Hon Hai Precision Industry, better known as Foxconn, is facing growing competition from rival Pegatron in its bid to snag additional business from Apple.
Foxconn is the world’s largest electronics contract manufacturer, and secures approximately 60 to 70 percent of its revenue solely from iPad and iPhone maker Apple, which uses the firm to assemble a number of parts used in smartphones and tablets. However, as reported by Reuters, Foxconn is under growing pressure from rival Pegatron — only a fifth of the size — due to competition which has resulted in a contract pricing war.
At the expense of lower profit margins, Pegatron is offering a better deal for Apple, according to analysts.

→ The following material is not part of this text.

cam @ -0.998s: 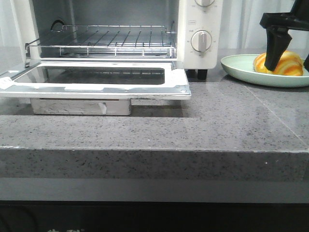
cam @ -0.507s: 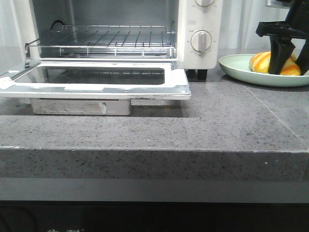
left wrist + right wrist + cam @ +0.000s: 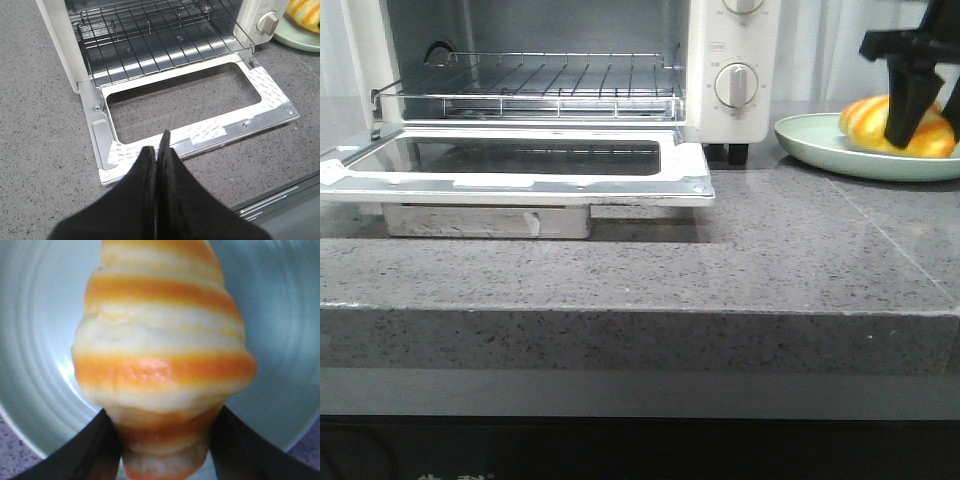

While this may mean lower numbers on the balance sheet, the smaller rival appears to be successful in attracting more orders from the Cupertino-based firm, which bodes well for long-term contract prospects.
“Pegatron posts a long-term risk to Hon Hai because as it catches up on margins by supplying more components, it can provide more aggressive pricing,” Daiwa Capital analyst Birdy Lu told the publication. “Hon Hai’s margin uptrend is not a guarantee.”
Pegatron announced last week that the manufacturer planned to increase its Chinese workforce by up to 40 percent this year, which has further fueled speculation that the company is fast catching up to rival Foxconn. In addition, the announcement led credence to rumors that Apple is planning to launch a lower-cost iPhone, and potentially Pegatron is gearing up its factories to take on some of the production.
Apple’s CEO Tim Cook has said that the tech giant will be launching new products in the fall, and some “really great stuff” is coming this year.
Several years ago, a similar kind of turf war between Pegatron and Foxconn broke out. Pitted against each other for the contracts to build the iPad 3 and iPhone 5, by diversify manufacturing and assembly, good business sense dictates that the supply chain will compete — resulting in a better deal for Apple.
HSBC analyst Jenny Lai commented:
“Pegatron’s margins are still a lot lower than Hon Hai’s. This is because Pegatron’s offering very competitive pricing and that’s how it wins orders.”
After facing scrutiny over worker conditions and payment, Foxconn has been required to improve standards and increase basic wage packets. This in turn will have eroded profit margins for the manufacturer, which is expected to post net profits of approximately $638.24 million in Q1 this week despite sliding revenue reports in the January-March period. In addition, potentally being forced to pay up to $256.8 million to replace up to eight million faulty iPhone units that Apple has recently returned to the manufacturer may have an eventual financial impact.